T1: SLT on Unsigned Values — Large Balances Appear Negative (Critical)

When SLT is used to compare values that are logically unsigned, any value with the high bit set (>= 2^255) is treated as negative. This effectively halves the usable unsigned range and inverts comparisons for large values:

  • A token with total supply > 2^255 (possible with low-decimal tokens or rebasing tokens) would have balances that SLT considers negative
  • SLT(2^255, 100) returns 1 (true): SLT says “negative number < 100”
  • LT(2^255, 100) returns 0 (false): LT correctly says “large number >= 100”

In assembly or Yul, accidentally using slt instead of lt for unsigned comparisons is a critical bug:

// BUG: slt treats largeBalance as negative
if slt(balance, minRequired) { revert(0, 0) }
// balance = 2^255 (valid uint256) is treated as -2^255, "less than" minRequired
// Transaction reverts despite having more than enough balance

T2: Two’s Complement Sign Boundary Overflow (Critical)

Signed integer overflow in two’s complement occurs when arithmetic crosses the boundary between 2^255 - 1 (max positive) and -2^255 (min negative).
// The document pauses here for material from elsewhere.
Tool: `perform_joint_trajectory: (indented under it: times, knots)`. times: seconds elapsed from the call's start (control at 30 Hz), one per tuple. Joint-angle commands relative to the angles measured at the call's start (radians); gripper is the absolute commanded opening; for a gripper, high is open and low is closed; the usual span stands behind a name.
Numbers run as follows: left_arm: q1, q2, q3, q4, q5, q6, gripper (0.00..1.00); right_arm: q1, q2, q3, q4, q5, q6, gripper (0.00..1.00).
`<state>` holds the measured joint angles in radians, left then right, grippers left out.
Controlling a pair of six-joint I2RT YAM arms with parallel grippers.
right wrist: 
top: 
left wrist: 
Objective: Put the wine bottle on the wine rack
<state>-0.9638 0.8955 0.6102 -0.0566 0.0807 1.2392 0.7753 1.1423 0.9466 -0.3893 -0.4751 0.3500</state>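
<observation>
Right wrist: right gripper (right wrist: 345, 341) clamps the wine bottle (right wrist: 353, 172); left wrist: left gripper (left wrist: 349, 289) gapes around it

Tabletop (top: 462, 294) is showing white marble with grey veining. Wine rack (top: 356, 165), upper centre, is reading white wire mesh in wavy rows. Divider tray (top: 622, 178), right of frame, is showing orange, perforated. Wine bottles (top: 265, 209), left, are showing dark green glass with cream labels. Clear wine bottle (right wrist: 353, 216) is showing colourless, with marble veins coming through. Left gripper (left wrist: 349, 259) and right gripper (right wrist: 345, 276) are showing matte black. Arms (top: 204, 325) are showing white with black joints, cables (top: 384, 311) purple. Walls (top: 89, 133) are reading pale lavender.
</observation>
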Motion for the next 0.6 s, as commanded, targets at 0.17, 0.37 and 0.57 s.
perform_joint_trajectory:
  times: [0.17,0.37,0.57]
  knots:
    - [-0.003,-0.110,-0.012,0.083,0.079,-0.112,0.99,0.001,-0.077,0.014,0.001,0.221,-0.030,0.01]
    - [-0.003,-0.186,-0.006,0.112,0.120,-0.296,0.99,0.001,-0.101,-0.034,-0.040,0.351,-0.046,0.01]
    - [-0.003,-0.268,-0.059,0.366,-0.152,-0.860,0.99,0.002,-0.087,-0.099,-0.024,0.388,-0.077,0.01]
The EVM provides no signed overflow detection — ADD, SUB, and MUL all operate on the raw 256-bit representation regardless of signed interpretation:

  • (2^255 - 1) + 1 = 2^255 in unsigned math, which is -2^255 in signed
  • A positive value plus a positive value produces a negative result
  • SLT-based checks after such overflow produce inverted results

This matters in:

  • Accumulation of signed values: Summing positive deltas that push past 2^255 - 1
  • Negation overflow: int256(-2^255) cannot be negated because 2^255 doesn’t fit in int256. The expression 0 - (-2^255) overflows back to -2^255
  • SDIV edge case: SDIV(-2^255, -1) overflows because 2^255 exceeds int256.max

T3: Signed/Unsigned Mismatch in Cross-Contract Calls (High)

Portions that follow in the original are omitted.